Learning to Speak French (is Hard)

Posted by Michelle

As mentioned recently in another post about our fall activities, we’re making a committed effort to increase our ability to speak and understand French. We’ve been taking French lessons twice weekly for the last three weeks. I can’t lie — it’s hard! Our teacher is tough and very focused on giving us a solid foundation for our French language education, and I need that support and accountability.

We sit in a classroom of other new French speakers for 1.75 hours each evening, no breaks, so 3.5 hours a week, and have a couple hours of homework as well. There are about 12 of us, people from all around the world (India, Japan, Morocco, Ukraine, Sudan, and others) and we are the only Americans. Only French is spoken as we don’t all have another unifying language, though several people do speak some English. We are humbled to know that many of them speak multiple languages while we just fret over learning French.

There are two things that have surprised me about this experience:

  • I took French classes for three years in high school. I was never taught how to say the alphabet in French. I’m a little embarrassed to say that it blew my mind that the pronunciation of letters I’ve used all my life is not the same across languages. How Anglo-centric of me to think that the way it is said in English is what the world uses! I had to learn how to say the letters of my name using the French pronunciations: M (“em”) – I (“ee”) – C (“seh”) – H (“ahsh”) – E (“oo” like in “book”) – LL (“duz elle” or two Ls as you don’t say them separately) – E (“oo”). WHEW!
  • We’ve been using Duolingo for 1.5 years to prep for this adventure. It has been very helpful to us in helping us learn to read pretty decently in French. Pronunciation-wise and listening skill building though, I only give it three stars as we are lagging in both of these areas.

Fun facts about letter pronunciation: Q is “quah”, W is “du-bloo-veh”, X is “eeks”, Z is “zed”, and the best one: Y is “ey-greck”

Another fun fact, nouns have genders which sometimes follow patterns (loosely, with many exceptions) and which affect sentence construction and pronunciation.

We’ve also joined a conversation group of newer French speakers which has been a pretty safe place to stumble through saying things in slow, shaky French while learning to listen to others practice their slow, shaky French.
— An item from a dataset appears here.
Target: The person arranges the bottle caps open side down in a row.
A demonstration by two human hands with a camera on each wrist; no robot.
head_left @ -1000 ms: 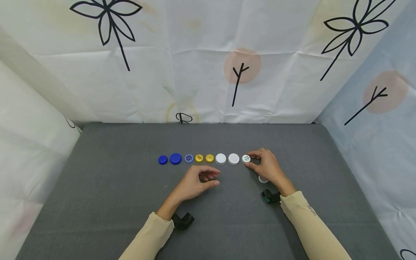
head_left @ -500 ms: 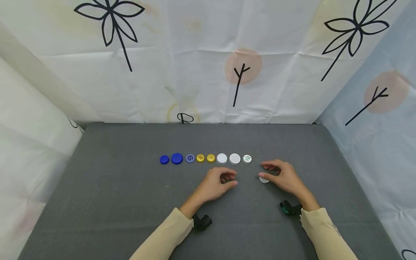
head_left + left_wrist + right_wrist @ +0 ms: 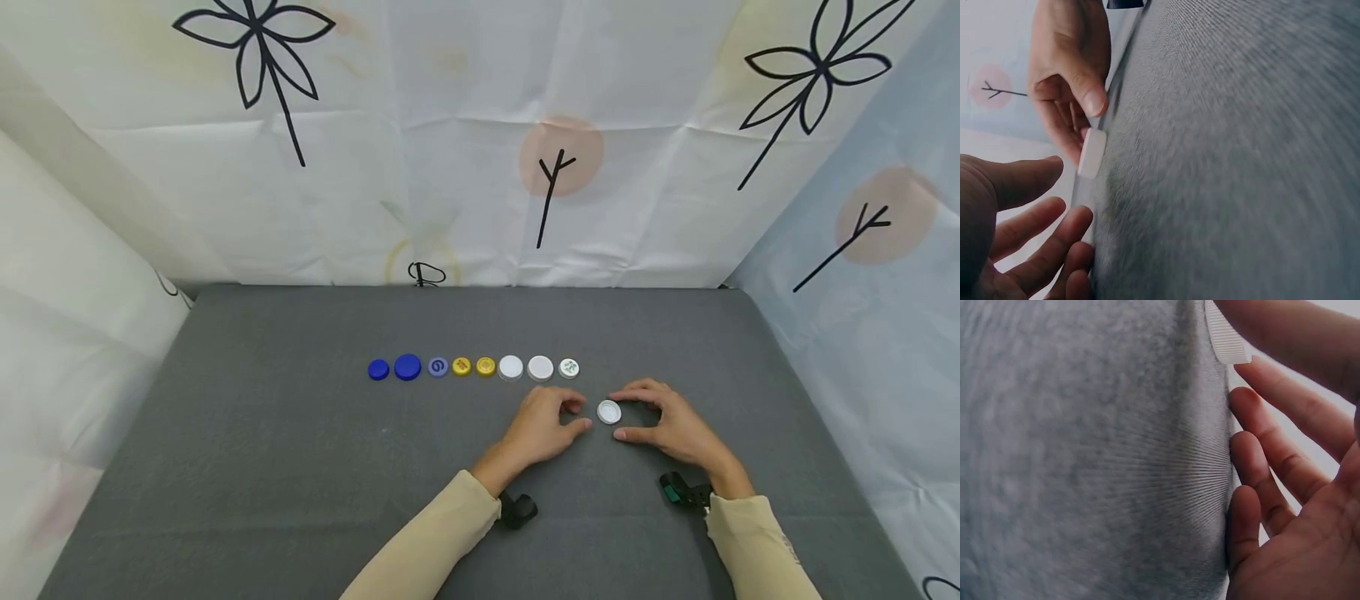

Last week, we had to bring in objects that were meaningful to us and explain why we liked them. Much support and knowing laughter was shared.

Lastly, we have started watching an old PBS series from the 1980s designed to improve your ability to listen to French being spoken and train your ears to the cadence and patterns. We also have a very patient French friend who has offered to try to converse with us in French, slowly and casually. Send kind thoughts her way!